"""
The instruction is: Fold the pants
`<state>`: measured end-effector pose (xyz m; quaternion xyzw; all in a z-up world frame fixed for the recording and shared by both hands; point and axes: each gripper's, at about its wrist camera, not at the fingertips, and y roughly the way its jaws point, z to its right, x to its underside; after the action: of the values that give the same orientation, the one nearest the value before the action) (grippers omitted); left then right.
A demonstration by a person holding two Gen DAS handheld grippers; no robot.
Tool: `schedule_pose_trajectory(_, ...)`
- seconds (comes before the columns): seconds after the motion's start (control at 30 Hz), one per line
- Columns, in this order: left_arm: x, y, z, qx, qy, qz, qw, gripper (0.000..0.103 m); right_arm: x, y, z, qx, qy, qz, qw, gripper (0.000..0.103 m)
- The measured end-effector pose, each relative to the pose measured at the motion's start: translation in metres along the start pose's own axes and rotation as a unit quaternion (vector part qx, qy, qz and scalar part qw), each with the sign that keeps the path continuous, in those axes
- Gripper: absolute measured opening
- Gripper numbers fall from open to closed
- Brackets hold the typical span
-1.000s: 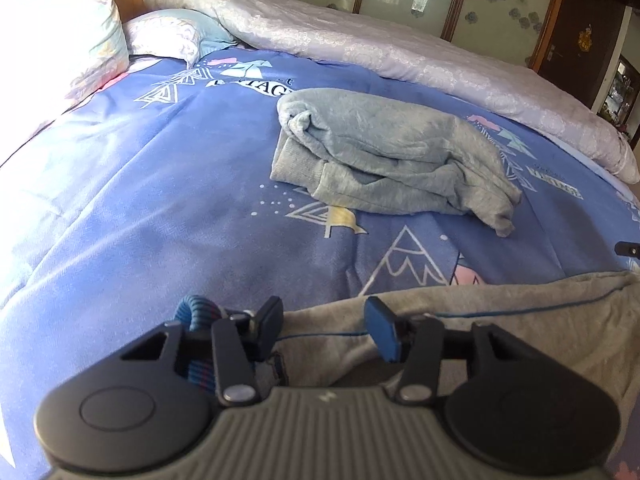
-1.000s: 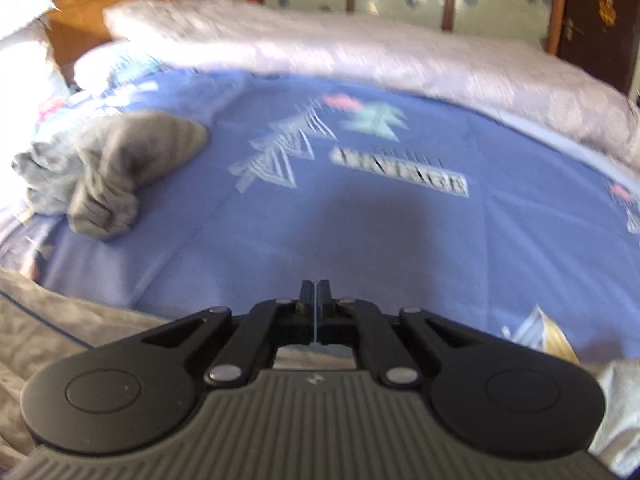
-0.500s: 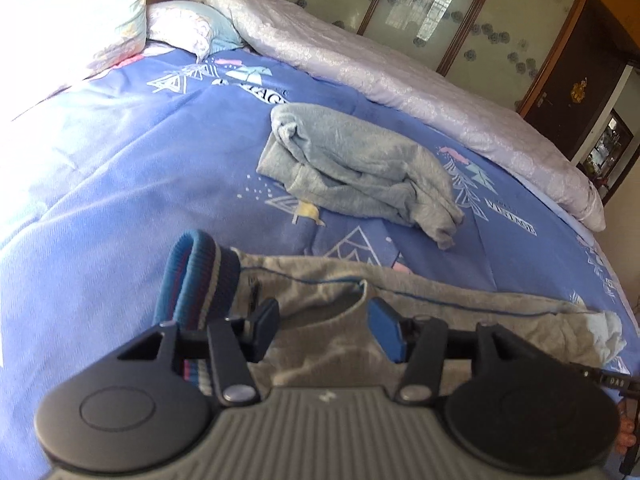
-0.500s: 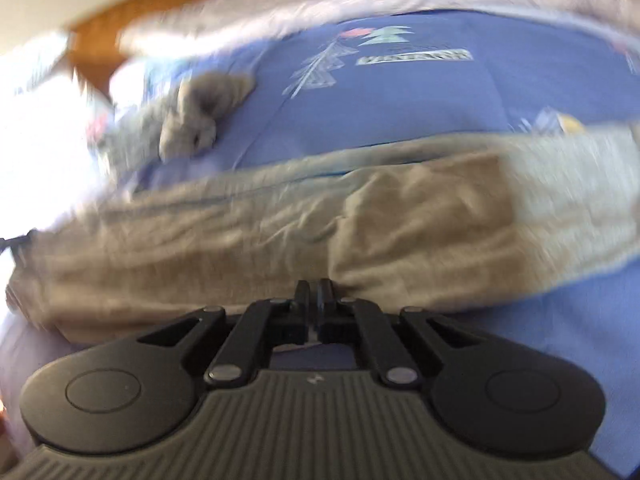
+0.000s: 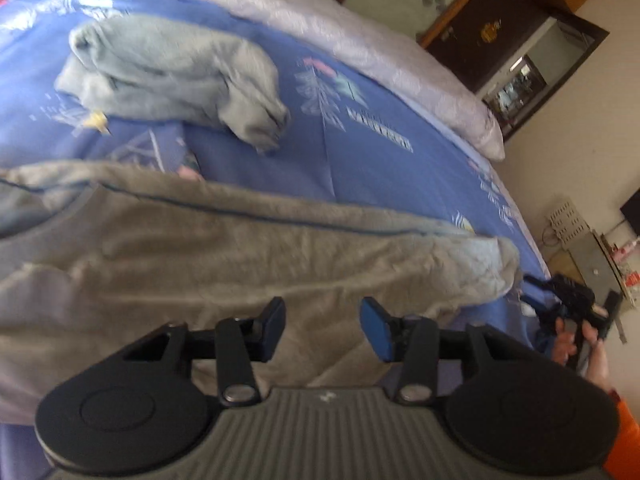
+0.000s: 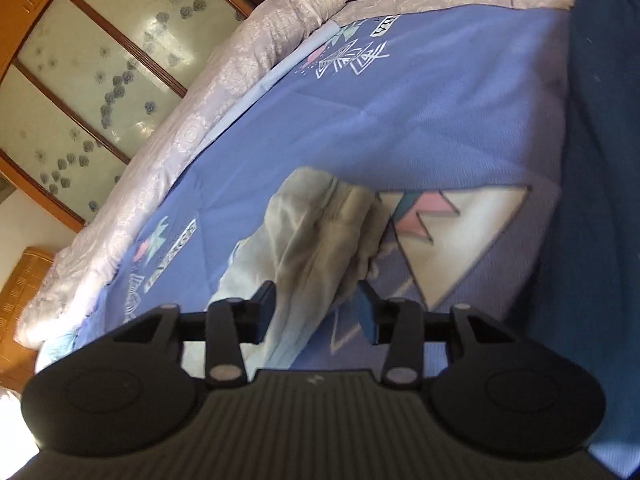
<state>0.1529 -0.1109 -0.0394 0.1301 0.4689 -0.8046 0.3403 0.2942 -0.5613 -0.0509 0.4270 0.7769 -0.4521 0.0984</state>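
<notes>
Grey-brown pants [image 5: 248,256] lie stretched across the blue bedspread [image 5: 368,168]. My left gripper [image 5: 323,320] hovers over the middle of the legs. Its jaws are closing, with cloth under them and the pads [image 5: 374,330] not pressing on it. In the right wrist view the pale end of a pants leg [image 6: 316,236] runs up between my right gripper's [image 6: 316,308] fingers. Those jaws are opening and the pads stand clear of the cloth. A hand [image 5: 568,344] holds the right gripper at the leg end in the left wrist view.
A blue-grey garment [image 5: 168,68] lies bundled farther back on the bed. A pale quilt [image 5: 360,48] runs along the far side, with glass-panelled wardrobe doors [image 6: 92,80] behind. A dark blue cloth [image 6: 600,160] fills the right of the right wrist view. The bed's edge is near the leg end.
The left gripper swung right along the pants, from the striped waistband to the middle of the legs. The right gripper rolled, moved to the leg end and went from shut to open.
</notes>
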Motion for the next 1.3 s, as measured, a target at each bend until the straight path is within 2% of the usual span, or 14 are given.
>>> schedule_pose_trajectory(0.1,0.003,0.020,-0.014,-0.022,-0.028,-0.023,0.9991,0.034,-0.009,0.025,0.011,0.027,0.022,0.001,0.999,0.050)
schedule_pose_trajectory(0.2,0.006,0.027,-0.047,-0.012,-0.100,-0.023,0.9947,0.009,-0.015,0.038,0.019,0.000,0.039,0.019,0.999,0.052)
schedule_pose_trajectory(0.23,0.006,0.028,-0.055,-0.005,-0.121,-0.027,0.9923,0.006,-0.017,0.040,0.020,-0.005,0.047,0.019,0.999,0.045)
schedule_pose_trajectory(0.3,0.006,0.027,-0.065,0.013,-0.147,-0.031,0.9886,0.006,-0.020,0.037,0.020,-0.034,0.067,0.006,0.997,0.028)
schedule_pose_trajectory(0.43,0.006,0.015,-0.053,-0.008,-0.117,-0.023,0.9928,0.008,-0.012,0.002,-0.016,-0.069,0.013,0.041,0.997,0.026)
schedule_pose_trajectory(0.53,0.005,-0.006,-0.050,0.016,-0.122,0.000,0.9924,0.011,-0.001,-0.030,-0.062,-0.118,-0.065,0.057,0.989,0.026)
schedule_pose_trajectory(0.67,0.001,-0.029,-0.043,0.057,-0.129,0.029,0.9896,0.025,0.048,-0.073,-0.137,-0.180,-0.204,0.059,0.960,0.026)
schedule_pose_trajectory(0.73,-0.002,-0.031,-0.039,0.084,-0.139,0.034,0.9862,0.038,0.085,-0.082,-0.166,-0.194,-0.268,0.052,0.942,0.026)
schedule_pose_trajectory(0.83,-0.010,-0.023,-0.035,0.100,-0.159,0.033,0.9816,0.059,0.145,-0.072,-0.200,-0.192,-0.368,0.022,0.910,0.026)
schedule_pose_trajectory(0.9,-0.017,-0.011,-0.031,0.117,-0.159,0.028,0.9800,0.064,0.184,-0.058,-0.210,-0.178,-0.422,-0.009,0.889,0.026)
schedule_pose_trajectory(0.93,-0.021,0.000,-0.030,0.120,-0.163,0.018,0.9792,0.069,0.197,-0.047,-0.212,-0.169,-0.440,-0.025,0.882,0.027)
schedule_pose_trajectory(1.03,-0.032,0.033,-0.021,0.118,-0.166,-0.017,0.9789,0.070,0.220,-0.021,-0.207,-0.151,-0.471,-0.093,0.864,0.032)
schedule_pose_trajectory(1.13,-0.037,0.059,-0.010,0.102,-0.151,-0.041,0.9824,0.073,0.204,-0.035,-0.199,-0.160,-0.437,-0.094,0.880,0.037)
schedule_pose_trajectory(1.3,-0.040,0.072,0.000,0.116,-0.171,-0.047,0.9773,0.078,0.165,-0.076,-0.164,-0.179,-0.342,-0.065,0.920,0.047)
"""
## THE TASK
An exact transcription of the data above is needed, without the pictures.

## WRITTEN RESPONSE
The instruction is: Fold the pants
`<state>`: measured end-effector pose (xyz m; quaternion xyzw; all in a z-up world frame fixed for the recording and shared by both hands; point and axes: each gripper's, at about its wrist camera, not at the fingertips, and y roughly the way its jaws point, z to its right, x to its underside; after the action: of the values that give the same orientation, the one nearest the value before the action) (grippers omitted); left then right.
A demonstration by a person holding two Gen DAS handheld grippers; no robot.
Tool: `schedule_pose_trajectory(_, ...)`
- seconds (comes before the columns): seconds after the motion's start (control at 30 Hz), one per line
- Columns, in this order: left_arm: x, y, z, qx, qy, qz, qw, gripper (0.000..0.103 m); right_arm: x, y, z, qx, qy, qz, qw, gripper (0.000..0.103 m)
- The measured end-effector pose, each relative to the pose measured at the motion's start: translation in metres along the start pose's own axes and rotation as a unit quaternion (vector part qx, qy, qz and scalar part qw), each with the sign that keeps the path continuous, in those axes
- Gripper: absolute measured opening
- Gripper numbers fall from open to closed
- Brackets hold the typical span
-1.000s: 
-1.000s: 
-0.500s: 
-0.500s: 
+0.000s: 
+0.000s: 
<state>0.1529 -0.1109 -0.0394 0.1301 0.4689 -0.8046 0.3403 0.2942 -0.5613 -0.0509 0.4270 0.7769 -0.4521 0.0984</state>
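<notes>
Grey-brown pants [image 5: 248,256] lie stretched across the blue bedspread [image 5: 368,168]. My left gripper [image 5: 323,320] hovers over the middle of the legs. Its jaws are closing, with cloth under them and the pads [image 5: 374,330] not pressing on it. In the right wrist view the pale end of a pants leg [image 6: 316,236] runs up between my right gripper's [image 6: 316,308] fingers. Those jaws are opening and the pads stand clear of the cloth. A hand [image 5: 568,344] holds the right gripper at the leg end in the left wrist view.
A blue-grey garment [image 5: 168,68] lies bundled farther back on the bed. A pale quilt [image 5: 360,48] runs along the far side, with glass-panelled wardrobe doors [image 6: 92,80] behind. A dark blue cloth [image 6: 600,160] fills the right of the right wrist view. The bed's edge is near the leg end.
The left gripper swung right along the pants, from the striped waistband to the middle of the legs. The right gripper rolled, moved to the leg end and went from shut to open.
</notes>
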Motion for the next 1.3 s, as measured, a target at each bend until the straight path is within 2% of the usual span, or 14 are given.
>>> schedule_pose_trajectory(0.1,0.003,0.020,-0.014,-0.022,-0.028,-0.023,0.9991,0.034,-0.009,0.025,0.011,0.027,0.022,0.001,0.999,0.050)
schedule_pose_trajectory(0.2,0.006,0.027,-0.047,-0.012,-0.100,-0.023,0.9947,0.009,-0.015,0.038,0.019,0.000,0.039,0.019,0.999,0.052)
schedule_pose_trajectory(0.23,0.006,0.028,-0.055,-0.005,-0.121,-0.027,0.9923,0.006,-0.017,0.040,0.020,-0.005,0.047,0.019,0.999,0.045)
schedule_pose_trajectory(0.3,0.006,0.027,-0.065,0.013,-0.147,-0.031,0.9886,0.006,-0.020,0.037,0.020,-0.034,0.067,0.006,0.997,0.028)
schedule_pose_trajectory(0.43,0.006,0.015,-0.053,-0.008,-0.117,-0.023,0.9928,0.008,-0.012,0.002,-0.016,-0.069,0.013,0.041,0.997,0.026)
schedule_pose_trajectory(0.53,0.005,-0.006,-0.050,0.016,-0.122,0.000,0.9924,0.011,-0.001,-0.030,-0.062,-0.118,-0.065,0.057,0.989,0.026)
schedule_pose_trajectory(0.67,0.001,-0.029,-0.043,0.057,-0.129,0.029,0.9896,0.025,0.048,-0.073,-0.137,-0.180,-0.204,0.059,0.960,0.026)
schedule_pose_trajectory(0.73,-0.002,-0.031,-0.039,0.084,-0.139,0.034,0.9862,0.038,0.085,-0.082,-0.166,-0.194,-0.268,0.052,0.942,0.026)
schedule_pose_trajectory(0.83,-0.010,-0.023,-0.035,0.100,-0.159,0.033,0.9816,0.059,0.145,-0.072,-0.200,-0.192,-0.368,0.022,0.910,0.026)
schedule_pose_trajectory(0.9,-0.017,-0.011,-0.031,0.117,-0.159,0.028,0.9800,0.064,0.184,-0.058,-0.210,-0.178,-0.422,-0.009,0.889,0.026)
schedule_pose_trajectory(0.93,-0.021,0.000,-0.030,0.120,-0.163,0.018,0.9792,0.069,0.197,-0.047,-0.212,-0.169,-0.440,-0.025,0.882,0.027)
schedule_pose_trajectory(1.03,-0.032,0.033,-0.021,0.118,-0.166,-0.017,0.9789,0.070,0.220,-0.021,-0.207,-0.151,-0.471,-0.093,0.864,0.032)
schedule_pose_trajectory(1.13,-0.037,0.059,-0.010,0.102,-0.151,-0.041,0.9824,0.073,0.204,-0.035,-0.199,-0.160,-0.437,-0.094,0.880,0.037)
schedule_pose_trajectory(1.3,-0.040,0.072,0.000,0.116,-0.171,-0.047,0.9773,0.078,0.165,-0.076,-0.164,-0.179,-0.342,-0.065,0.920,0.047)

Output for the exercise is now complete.